Look through the lines below; wherever the word "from" appears, copy that line.

■ Material provided ■
····················

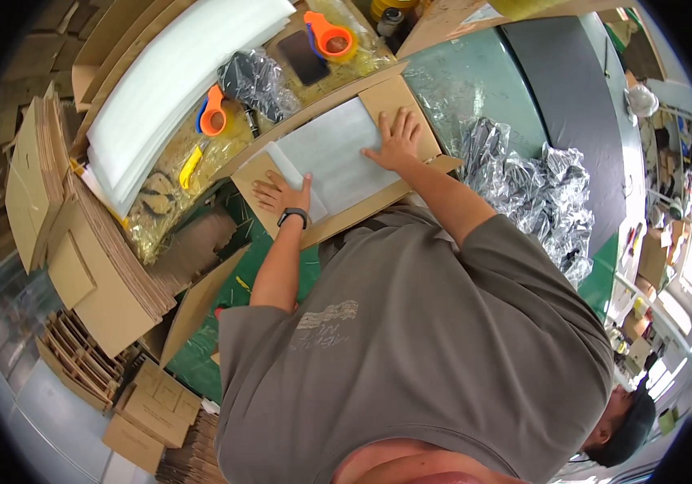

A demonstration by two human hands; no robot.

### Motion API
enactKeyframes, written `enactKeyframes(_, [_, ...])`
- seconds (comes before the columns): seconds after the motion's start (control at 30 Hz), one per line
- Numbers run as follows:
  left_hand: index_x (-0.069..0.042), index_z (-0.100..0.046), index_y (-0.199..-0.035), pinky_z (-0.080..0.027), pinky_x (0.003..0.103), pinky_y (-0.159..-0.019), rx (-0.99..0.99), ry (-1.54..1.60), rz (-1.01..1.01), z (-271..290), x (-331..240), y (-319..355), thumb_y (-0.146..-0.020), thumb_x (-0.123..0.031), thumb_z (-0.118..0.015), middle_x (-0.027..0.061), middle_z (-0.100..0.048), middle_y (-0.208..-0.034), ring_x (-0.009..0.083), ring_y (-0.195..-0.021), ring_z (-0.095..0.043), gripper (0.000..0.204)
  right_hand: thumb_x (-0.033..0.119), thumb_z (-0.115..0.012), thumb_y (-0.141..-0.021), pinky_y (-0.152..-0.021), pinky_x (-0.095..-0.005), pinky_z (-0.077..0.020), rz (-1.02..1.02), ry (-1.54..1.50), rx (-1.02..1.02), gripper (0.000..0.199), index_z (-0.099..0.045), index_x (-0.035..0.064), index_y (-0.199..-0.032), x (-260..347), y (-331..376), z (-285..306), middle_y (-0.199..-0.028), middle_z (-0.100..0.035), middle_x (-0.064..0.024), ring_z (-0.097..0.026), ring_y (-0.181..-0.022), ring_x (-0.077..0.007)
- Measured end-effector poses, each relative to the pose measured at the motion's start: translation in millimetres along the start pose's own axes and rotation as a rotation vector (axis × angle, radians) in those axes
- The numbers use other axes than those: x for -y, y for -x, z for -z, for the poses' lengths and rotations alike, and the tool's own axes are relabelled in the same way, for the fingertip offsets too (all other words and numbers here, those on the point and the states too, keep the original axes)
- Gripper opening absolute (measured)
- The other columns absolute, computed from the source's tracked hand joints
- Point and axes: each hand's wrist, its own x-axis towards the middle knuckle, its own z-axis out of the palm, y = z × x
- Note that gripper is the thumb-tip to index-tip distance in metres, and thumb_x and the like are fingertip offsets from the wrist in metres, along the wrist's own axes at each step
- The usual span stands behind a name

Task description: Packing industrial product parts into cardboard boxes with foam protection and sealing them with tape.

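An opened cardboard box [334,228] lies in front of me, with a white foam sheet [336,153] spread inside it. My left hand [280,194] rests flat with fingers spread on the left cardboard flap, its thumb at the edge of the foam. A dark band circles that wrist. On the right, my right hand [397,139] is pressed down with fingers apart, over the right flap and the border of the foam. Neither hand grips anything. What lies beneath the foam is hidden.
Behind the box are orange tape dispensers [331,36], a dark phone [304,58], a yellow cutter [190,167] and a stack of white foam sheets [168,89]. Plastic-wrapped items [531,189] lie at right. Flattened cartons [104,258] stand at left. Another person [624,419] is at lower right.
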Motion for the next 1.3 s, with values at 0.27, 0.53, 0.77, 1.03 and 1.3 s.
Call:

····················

■ Expected answer ■
- The other columns absolute, computed from the source's tracked hand joints
- Note that gripper is the thumb-tip to index-tip distance in metres, and thumb_x and the like are fingertip offsets from the wrist in metres, along the wrist's own axes at each step

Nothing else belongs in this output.